Of course, ideally your startup starts paying you from day one. This is why expert founders will likely work nights and weekends on their checklist before they make the entrepreneurial leap. It’s so much easier to switch ships when the second one is moving already. Ideally, your startup is able to start paying you survival money immediately because you have secured early adopters, a reasonable first product, and team members who are helping you get started.
Remember that this isn’t meant to be a full replacement of your current income, or your potential income if you were to follow a professional commitment. Most startups end up paying their founders and early employees below market salaries for a while, and make up the difference with equity ownership.
Being generous with how much time you need is super important, because when that time runs out, you need to change directions with your startup. That’s the ultimate signal that things aren’t working out, and it’s best to cut your losses early and move on to the next thing (part of the same startup or otherwise). Use this time constraint as an advantage. Deadlines move people, and there is no immediate deadline greater than covering your basic needs.
Additional questions to explore:
- What does it mean to be “ramen profitable” and why does it matter for your startup?
- How do you put together a personal budget with basic needs that can stay consistent?

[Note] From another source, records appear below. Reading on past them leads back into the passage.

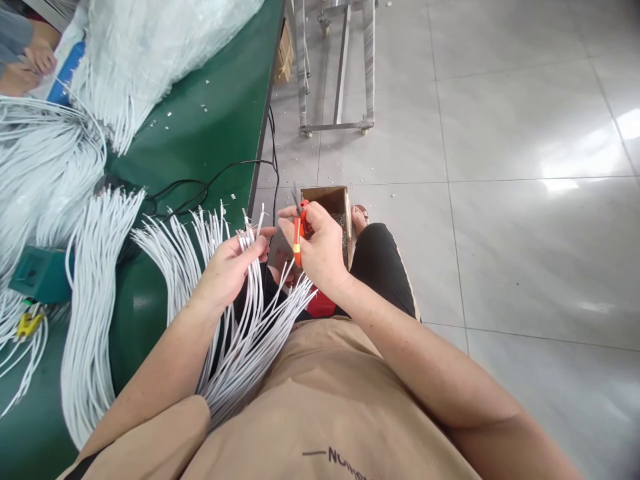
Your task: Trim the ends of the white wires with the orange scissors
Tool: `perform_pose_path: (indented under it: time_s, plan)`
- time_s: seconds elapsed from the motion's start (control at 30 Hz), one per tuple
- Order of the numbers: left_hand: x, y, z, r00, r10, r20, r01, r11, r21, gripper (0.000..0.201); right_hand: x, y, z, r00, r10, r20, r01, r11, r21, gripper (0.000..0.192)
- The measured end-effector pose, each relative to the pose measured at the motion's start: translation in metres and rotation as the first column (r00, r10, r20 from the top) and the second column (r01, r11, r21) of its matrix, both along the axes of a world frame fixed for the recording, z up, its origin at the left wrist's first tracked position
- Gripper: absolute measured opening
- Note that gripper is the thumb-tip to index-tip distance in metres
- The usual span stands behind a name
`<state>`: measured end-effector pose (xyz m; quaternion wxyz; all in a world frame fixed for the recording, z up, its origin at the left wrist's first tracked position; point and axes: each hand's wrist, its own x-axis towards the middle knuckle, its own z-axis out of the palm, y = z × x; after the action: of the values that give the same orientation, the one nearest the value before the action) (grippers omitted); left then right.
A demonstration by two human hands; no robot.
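Note:
My left hand (225, 270) is closed on a few white cables (256, 283), pinching them near their upper ends, where short stripped tips stick out. My right hand (323, 252) grips small cutters with red-orange handles (298, 245), their dark blades pointing up and away from me. The blades stand a little to the right of the cable ends, apart from them. Across my lap lies a loose bundle of white cables (240, 377), its ends fanned toward my right wrist. More cable ends (173, 250) rest at the table edge beside my left hand.
The green table (220, 93) carries large bundles of white cables (45, 167), a green device (40, 273) and black cords (205, 190). A cardboard box (325, 195) stands on the floor before me. Beyond is a metal wheeled frame (343, 73). Another person's hands (40, 57) are at upper left.

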<state>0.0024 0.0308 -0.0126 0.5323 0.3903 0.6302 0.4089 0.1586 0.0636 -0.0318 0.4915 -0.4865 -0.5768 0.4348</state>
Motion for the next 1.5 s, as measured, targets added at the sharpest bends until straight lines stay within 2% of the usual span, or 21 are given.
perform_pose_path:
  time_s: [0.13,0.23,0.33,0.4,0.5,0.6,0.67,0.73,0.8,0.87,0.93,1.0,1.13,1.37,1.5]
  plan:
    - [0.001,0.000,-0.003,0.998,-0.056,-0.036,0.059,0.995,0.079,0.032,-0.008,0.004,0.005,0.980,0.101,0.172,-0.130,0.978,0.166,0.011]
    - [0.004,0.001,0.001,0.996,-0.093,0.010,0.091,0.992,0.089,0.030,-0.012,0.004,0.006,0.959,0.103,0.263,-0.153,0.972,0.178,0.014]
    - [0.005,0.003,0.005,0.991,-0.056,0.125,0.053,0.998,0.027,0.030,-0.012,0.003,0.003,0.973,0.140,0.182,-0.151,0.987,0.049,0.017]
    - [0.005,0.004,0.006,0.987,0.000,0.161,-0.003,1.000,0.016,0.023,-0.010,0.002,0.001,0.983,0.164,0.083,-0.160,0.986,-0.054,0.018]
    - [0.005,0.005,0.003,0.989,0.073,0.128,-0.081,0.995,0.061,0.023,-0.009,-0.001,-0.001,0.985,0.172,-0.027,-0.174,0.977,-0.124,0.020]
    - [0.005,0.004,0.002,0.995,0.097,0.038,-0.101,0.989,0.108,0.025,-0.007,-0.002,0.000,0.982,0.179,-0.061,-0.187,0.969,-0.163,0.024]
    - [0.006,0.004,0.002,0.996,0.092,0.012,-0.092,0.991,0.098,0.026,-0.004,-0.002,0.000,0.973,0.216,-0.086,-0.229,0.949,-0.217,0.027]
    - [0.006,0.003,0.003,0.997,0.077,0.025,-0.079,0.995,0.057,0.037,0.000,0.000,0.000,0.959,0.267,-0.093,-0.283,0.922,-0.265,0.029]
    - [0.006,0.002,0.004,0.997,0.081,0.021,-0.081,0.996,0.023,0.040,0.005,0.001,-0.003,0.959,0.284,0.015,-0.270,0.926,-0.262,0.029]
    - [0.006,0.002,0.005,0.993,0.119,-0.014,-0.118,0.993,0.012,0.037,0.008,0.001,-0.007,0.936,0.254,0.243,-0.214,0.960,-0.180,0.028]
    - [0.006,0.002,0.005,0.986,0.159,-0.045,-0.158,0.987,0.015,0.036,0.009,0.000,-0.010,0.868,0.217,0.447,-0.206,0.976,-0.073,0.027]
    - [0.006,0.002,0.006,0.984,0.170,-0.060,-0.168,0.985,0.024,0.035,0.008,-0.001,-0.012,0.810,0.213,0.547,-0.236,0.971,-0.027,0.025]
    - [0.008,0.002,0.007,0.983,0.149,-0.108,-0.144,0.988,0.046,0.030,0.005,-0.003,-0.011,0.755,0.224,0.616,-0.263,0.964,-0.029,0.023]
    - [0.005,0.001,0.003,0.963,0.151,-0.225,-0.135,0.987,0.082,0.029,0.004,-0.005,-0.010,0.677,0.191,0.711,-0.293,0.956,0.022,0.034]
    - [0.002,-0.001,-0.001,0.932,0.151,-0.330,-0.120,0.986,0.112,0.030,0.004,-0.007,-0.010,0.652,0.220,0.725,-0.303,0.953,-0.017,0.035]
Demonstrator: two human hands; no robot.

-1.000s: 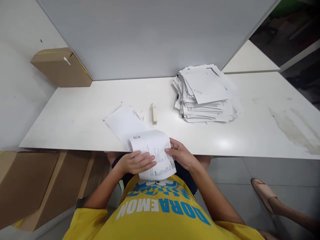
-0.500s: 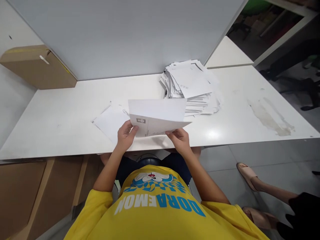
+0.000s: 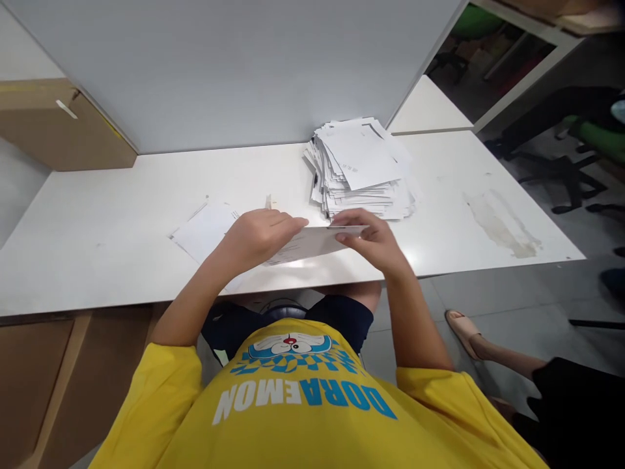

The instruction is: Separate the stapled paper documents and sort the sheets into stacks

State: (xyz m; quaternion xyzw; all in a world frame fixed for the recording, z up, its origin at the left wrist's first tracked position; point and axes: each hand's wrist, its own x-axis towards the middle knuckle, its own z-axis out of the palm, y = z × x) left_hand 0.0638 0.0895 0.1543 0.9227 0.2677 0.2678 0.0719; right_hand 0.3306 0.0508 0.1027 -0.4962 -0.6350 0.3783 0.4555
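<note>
A folded sheet of paper is held up just above the front of the desk, its crease level and facing away from me. My left hand grips it from above at the left, fingers along the folded top edge. At the other end, my right hand pinches the paper between thumb and fingers. Left of my hands, a few loose sheets lie flat on the desk. Behind my right hand rises a thick, uneven stack of papers. A small pale yellowish thing sits behind my left hand, too small to name.
The white desk meets a grey partition at the back. A cardboard box stands at the far left. On the right are a stained patch and, below, another person's sandalled foot.
The sheet, half open before, is now folded over with its crease up. My left hand has moved up and right onto the fold; my right hand has risen. The view has shifted slightly.
</note>
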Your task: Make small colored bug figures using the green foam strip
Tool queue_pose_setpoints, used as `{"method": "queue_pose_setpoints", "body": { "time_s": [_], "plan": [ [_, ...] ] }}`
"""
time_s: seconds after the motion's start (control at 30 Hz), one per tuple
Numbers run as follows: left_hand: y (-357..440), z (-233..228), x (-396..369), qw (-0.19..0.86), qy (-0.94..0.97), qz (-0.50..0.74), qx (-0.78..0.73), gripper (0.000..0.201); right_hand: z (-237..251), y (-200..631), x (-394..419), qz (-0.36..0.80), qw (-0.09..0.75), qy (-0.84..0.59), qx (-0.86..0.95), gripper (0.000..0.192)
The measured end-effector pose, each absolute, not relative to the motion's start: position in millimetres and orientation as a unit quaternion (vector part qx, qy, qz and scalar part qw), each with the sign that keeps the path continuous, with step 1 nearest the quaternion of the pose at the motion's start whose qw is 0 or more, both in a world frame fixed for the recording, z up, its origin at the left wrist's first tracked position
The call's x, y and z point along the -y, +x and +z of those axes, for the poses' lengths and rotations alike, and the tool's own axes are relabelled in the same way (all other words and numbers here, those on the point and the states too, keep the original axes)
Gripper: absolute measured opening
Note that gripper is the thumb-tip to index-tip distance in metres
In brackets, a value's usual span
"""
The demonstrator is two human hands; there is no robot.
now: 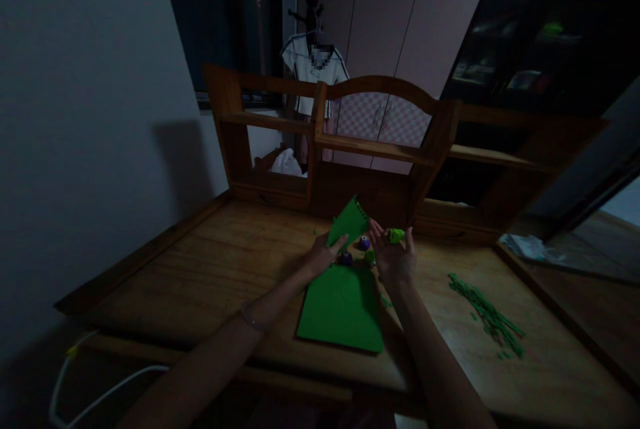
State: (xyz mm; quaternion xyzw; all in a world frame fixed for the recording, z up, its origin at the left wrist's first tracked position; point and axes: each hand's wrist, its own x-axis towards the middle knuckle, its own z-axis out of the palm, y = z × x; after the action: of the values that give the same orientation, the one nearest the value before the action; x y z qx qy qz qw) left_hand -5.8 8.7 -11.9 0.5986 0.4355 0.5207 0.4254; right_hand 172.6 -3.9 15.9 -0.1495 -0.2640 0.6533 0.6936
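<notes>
A green paper sheet point(343, 305) lies flat on the wooden desk point(225, 269) in front of me. My left hand point(325, 254) pinches a second green sheet point(349, 221) and lifts it at a tilt above the desk. My right hand point(395, 257) is palm up and holds a small bright green punch-like tool point(397, 235) at its fingertips. Two small purple objects point(363, 243) point(345, 257) sit between my hands, close to the sheets.
A pile of thin green paper strips point(487, 314) lies on the desk's right side. A wooden shelf unit point(380, 149) rises at the back of the desk. A white cable point(100, 389) hangs off the near left edge. White papers point(525, 247) lie at far right.
</notes>
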Motion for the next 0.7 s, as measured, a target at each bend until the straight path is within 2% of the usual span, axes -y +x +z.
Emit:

- How much time should you give yourself until you start making “survival money”?
- How do you justify this early investment you are making in yourself?
Trust: (Belief in yourself)
After all of this scientific, measurable progress, here’s a totally unscientific faith that leads to success beyond your wildest dreams.
You need to trust that it’s all going to work out in the end. Startups are hard. This is going to be a bumpy ride, and in the early days, success will seem forever away. Don’t lose faith. It takes years–sometimes decades–to become an “overnight success.”
There are LOTS of things outside your control and comfort zone, and the one thing you can control is your attitude. Have the conviction that your success is a given–that the universe wants you to succeed in your mission.
We never see the real struggle of successful entrepreneurs. Most of the journey isn’t glamorous. We all go through the dark days, the moments of doom, the feelings of loneliness and despair. It’s the great ones who face the struggle and continue with the journey who end up being successful in the end.
As Ben Horowitz eloquently articulated, the struggle is what keeps you up at night. The struggle is the emptiness in your stomach when your hot shot hire quits. The struggle is when your champion customer asks for a refund. The struggle is the guilt you feel when you need to lay off half your company. All part of the journey, all part of the playing field.
All of the items in this list are elements that improve the odds, but you still need to play the hand that you are dealt. And no matter how great the hand is, it’s still a gamble to start a company. There is no shortcut to success, you need to grind to make this happen. You need to crawl through a mile of mud to come out the other side. You need to trust yourself that it’s all going to work out in the end. Without this, you won’t make it to the finish line.
At this point, there is only one question that matters:
- Do you believe in yourself to win against all odds?